Stored data Block Start

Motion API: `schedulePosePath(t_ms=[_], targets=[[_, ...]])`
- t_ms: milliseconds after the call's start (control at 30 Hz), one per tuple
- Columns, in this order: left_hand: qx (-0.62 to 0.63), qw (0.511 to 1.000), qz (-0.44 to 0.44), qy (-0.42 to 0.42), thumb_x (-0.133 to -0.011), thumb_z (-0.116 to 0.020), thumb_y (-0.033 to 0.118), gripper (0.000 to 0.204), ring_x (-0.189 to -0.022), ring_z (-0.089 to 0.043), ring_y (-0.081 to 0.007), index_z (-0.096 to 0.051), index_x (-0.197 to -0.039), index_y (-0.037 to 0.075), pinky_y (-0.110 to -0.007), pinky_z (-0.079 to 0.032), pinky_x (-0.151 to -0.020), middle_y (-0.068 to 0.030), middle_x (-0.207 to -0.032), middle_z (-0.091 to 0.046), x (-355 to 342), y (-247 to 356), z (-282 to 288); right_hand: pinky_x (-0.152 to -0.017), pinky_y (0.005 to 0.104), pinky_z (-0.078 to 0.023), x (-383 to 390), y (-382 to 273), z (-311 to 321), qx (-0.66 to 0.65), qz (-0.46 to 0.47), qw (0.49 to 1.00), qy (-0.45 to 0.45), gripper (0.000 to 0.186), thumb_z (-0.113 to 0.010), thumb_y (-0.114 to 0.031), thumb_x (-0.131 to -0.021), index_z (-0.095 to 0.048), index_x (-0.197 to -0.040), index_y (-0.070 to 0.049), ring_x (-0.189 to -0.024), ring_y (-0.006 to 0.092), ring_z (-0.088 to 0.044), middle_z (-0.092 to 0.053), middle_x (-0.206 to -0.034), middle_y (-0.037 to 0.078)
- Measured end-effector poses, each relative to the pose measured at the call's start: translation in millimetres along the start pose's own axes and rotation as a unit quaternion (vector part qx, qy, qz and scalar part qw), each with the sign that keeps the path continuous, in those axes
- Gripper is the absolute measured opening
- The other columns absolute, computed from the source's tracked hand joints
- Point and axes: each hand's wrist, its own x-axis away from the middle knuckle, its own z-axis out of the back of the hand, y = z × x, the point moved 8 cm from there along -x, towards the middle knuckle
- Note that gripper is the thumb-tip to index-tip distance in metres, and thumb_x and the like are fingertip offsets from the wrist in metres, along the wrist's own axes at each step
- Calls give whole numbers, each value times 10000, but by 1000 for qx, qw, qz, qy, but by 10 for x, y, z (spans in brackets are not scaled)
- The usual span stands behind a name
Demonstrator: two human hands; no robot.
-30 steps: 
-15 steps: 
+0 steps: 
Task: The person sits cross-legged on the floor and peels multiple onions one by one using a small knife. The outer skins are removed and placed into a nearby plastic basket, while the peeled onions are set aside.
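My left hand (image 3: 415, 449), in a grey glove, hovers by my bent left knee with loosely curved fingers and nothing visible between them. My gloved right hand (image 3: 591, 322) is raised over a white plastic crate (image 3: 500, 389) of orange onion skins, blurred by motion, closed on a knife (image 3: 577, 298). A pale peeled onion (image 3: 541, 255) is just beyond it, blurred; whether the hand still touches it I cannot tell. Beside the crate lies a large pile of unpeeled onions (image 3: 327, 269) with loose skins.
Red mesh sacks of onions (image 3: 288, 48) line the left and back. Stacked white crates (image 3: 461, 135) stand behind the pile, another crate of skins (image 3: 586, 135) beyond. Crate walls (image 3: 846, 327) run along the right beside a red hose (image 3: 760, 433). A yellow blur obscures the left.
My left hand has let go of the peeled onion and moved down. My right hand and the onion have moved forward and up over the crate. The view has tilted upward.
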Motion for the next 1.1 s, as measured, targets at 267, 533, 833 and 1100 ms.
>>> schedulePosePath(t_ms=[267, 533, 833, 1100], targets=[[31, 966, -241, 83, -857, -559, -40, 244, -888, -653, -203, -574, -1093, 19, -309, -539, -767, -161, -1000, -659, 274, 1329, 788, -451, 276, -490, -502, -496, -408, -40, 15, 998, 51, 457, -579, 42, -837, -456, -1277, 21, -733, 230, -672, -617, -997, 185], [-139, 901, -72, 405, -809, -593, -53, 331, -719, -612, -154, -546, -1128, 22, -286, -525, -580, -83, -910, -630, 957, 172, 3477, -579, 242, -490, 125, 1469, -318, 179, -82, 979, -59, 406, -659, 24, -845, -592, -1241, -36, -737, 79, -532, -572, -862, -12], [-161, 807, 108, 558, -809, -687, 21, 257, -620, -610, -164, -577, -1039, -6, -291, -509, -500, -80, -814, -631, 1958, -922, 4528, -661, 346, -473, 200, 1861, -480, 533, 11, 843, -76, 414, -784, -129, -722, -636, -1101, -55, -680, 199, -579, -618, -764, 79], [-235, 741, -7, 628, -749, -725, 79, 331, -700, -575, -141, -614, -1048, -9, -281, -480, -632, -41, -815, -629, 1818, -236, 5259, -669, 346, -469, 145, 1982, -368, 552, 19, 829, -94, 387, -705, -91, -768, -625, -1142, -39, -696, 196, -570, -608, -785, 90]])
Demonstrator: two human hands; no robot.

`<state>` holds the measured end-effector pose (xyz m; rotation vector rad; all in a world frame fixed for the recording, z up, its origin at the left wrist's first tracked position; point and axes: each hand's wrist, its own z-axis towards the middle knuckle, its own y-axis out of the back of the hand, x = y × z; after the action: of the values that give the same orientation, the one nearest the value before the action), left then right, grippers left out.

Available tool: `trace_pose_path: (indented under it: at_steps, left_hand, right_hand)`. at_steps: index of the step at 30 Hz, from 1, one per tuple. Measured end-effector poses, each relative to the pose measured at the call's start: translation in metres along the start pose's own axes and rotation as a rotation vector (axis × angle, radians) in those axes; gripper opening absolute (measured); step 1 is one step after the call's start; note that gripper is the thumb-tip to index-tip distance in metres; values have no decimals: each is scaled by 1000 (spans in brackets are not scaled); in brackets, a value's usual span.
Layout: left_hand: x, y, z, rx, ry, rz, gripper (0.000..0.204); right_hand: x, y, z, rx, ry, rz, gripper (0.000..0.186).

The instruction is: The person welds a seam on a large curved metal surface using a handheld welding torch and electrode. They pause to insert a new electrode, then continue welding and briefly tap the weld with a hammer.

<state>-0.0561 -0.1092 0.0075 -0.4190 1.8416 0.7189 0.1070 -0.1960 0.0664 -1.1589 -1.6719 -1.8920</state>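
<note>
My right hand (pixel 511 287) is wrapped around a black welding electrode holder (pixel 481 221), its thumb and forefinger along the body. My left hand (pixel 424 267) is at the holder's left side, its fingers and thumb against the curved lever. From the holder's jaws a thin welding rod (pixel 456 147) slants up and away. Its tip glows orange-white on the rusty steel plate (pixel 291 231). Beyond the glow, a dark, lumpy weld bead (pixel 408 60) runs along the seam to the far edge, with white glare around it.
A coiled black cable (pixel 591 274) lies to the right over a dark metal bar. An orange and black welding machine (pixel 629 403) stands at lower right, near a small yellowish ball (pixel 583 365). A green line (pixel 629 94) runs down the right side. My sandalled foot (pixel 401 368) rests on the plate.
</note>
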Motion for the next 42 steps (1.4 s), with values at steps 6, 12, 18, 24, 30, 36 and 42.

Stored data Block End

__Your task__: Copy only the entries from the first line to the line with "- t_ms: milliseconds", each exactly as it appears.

__Solution to this task__:
Motion API: `schedulePosePath(t_ms=[_], targets=[[_, ...]])`
- t_ms: milliseconds after the call's start (control at 30 Hz), one per tuple

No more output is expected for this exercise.